If you follow a vegan or plant-based diet, supplement B12 without delay. This is not a fringe recommendation. It is the consensus position of every mainstream nutrition and medical body in the UK. Rely on fortified foods as a secondary layer of protection, not a primary source. And test your levels periodically to confirm the supplementation is working.

Consider a comprehensive micronutrient panel. Testing for vitamin D, iron (including ferritin), and B12 simultaneously is more efficient and more informative than testing each in isolation, since the symptoms overlap and the conditions can coexist. A number of accredited at-home blood testing services now offer combined panels that can be completed via finger-prick without a clinic visit — a practical option for anyone with a busy schedule, a dislike of needles, or limited access to a GP appointment. Results are reviewed by a clinician and returned with context, enabling an informed conversation with your doctor about next steps.

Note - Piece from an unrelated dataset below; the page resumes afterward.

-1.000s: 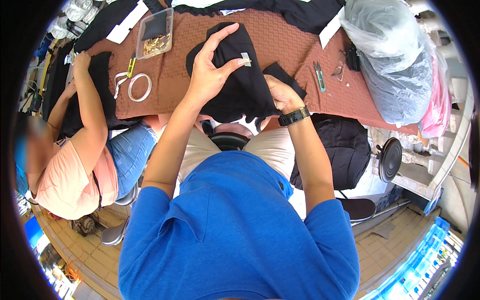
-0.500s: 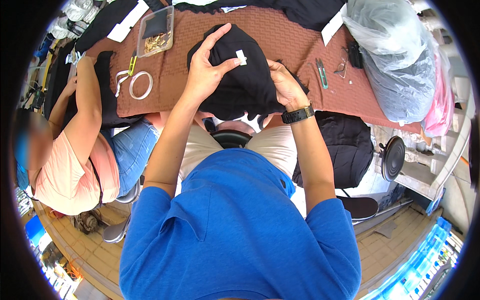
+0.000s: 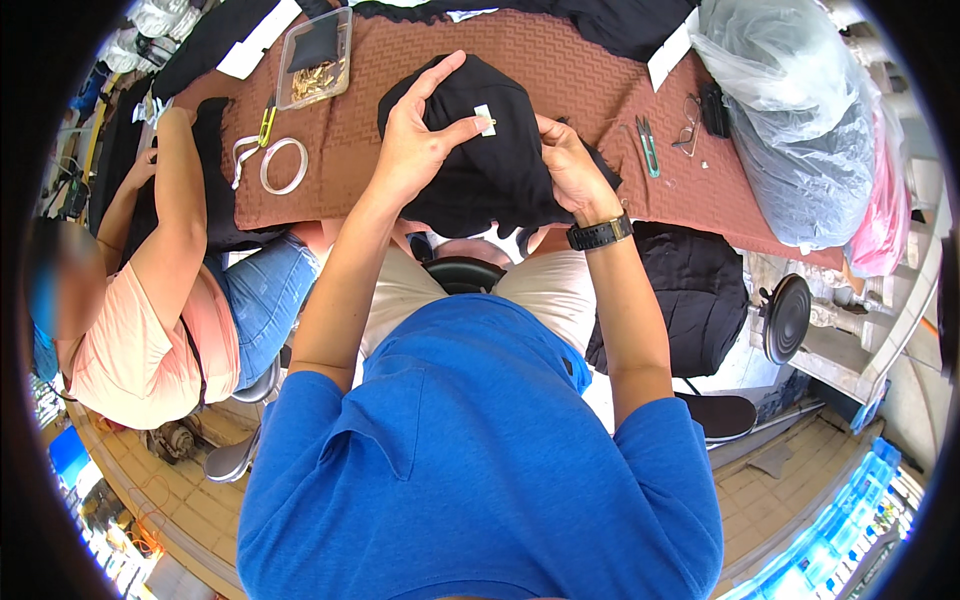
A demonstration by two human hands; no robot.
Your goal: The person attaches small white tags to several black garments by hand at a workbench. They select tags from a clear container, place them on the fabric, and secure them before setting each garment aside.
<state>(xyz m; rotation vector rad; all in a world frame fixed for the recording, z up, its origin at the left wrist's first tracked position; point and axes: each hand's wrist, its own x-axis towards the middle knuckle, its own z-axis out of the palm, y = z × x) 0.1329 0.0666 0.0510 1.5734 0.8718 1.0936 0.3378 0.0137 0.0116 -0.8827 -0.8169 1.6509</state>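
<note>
A black garment (image 3: 480, 180) is raised in front of me at the near edge of the table. A small white label (image 3: 485, 120) with a tiny yellowish bit on it shows against the dark fabric. My left hand (image 3: 415, 135) holds the garment's left side. Its thumb presses at the label, the index finger stretches up along the cloth, and the other fingers are mostly hidden. On the right side of the garment, my right hand (image 3: 575, 172) pinches the fabric between thumb and fingers; a dark watch is on that wrist.
A brown cloth (image 3: 310, 195) covers the table. On it lie yellow snips (image 3: 266, 125), a white tape roll (image 3: 284, 166), green snips (image 3: 648, 150) and a clear box (image 3: 322, 50) with gold-coloured pieces. Large plastic bags (image 3: 790, 130) stand right. A co-worker (image 3: 150, 330) sits left.
Both hands keep their hold on the garment and have hardly moved. The view has shifted very slightly.
</note>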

Track results over time. A single normal result is reassuring but not permanent. Nutritional status changes with age, diet, life stage, medication, and circumstance. For people at elevated risk, annual or biannual testing is a reasonable habit — the equivalent of checking a car’s fluid levels rather than waiting for the warning light to come on.

Conclusion: The Tests Are Simple. The Consequences of Skipping Them Are Not.

There is something counterintuitive about the idea that millions of people could be carrying significant nutritional deficiencies without knowing it. We tend to assume that if something were genuinely wrong, we would feel it — that the body would sound a clear alarm. But vitamin D, iron, and B12 deficiencies do not work that way. Their early signals are the soundtrack of everyday British life: tiredness, brain fog, low mood, general malaise. They are easy to ignore, easy to attribute to something else, and easy to live with — right up until the point when the consequences become harder to reverse.

Bone fractures. Anaemia severe enough to require transfusion. Irreversible nerve damage. Cognitive decline. These are not inevitable outcomes — but they are possible ones, in people who had no idea their levels were low because they never had a blood test to find out.

The tests themselves are not complicated. They are available through NHS primary care, through private clinics, and through an increasing range of at-home testing services. They are inexpensive. They take minutes. And the information they provide — about three of the most common and most correctable nutritional deficiencies in the country — can change the trajectory of your health in ways that are genuinely significant.

If you fall into any of the risk groups described in this article, or if you have simply never had these markers checked, the question is not whether it is worth doing. It plainly is. The question is only: when are you going to do it?